Although the last two novels of A Song of Ice and Fire are yet to be published, inadvertently to viewers Martin is gradually weaving a platonic fabric, although unlike The Republic he does so in novel format. Fans, even those with exclusive channels on Game of Thrones, never smelled a deeper message than the superficial one of castles and a social justice warrior Targaryen who wants to regain the throne for her House, or the right to the throne of Jon Snow that we shall see a few seasons later. Normies see this series as they see other TV series. I’ve already talked about it when they premiered the grand finale, although I’ll revisit it when we get to that season.

You win or you die

‘You Win or You Die’ is the seventh episode of the first season of the HBO medieval fantasy television series Game of Thrones. The implausible blunders on the part of the most honourable people surrounding the death of King Robert are outrageous to see even if it is only fiction: e.g., a document without witnesses about the succession signed by the sick king on his bed. But worst of all, Ned doesn’t know that the Lannisters will make sure that Joffrey, Robert’s supposed son, is the immediate heir independently of the king’s will.

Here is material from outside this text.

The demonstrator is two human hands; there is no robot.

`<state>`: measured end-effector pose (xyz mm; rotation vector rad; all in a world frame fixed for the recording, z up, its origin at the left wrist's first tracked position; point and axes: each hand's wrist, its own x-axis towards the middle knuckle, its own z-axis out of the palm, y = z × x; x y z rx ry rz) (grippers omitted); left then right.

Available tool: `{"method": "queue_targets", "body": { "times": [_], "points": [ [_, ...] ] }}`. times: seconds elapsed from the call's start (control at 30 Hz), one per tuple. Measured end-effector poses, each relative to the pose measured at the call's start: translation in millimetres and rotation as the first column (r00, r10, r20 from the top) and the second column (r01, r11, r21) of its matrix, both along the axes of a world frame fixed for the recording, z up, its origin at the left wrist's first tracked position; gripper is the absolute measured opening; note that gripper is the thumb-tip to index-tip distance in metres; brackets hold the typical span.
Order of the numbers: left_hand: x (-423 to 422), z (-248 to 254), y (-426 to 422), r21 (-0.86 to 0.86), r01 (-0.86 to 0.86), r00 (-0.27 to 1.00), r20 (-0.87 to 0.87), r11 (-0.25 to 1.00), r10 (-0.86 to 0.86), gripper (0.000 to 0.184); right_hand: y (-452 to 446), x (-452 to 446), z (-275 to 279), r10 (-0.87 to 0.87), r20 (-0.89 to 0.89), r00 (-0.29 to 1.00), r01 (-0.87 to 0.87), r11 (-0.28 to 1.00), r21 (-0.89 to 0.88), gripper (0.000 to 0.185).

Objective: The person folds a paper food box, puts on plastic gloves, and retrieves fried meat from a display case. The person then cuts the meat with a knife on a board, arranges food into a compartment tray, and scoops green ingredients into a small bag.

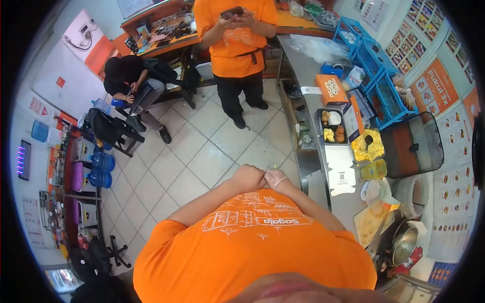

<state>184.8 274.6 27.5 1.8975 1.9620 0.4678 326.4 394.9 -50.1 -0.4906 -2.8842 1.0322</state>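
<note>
My two hands meet in front of my orange shirt point(252, 242), above the tiled floor. My left hand point(247, 178) is bare and closed, its knuckles up, touching the fingers of my right hand. A clear plastic glove covers my right hand point(277, 179), with its edge around the wrist. The right fingers are bent in against the left hand, and a little loose clear film shows above them. Whatever lies between the fingers is hidden.
To my right is a metal counter point(295, 65) with a food box point(333, 134), an orange carton point(331, 90), a white unfolded carton point(341, 169), a cutting board point(371, 222) and a pan point(405, 244). Ahead stands a person point(237, 45) with a phone; another person point(126, 83) sits left.
</note>
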Motion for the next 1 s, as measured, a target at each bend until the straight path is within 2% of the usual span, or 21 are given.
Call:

There is some truth to this whole story of the Starks from the north, who fare badly when they travel south. The Northmen don’t smell the tricks of the Southerners, just as the pure Aryans don’t smell the Mediterranean ways, especially of the Semites.

As night fell Ned was warned by Renly, the dying king’s brother, that Cercei Lannister would not care about King Robert’s last written will. Ned responds that he isn’t going to pre-empt an alleged Lannister coup by dragging frightened children from their beds, referring to Joffrey: the future teenage king who, in a couple more episodes, would have Ned Stark beheaded! This ninth-episode spoiler is worth mentioning now because that’s how, in the real world, white people with very different honour codes reason compared to people from the South, and I mean the real world, not this television series.

Back to the seventh episode. Ned had a second chance when Littlefinger also proposed a pre-emptive strike to the coup that the Lannisters could forge. But blind to his honourable Northman code Ned is unable to see what’s happening, and that he may be betrayed at any time by those who he trusts when the succession to the Iron Throne is in suspense.

But I don’t want to tell about the pathetic way this episode ends for Ned and the welfare of the Seven Kingdoms because I prefer to focus on something more important from the point of view of genuine spirituality. I mean the vows that Jon Snow and Sam Tarly take on the other side of the Wall.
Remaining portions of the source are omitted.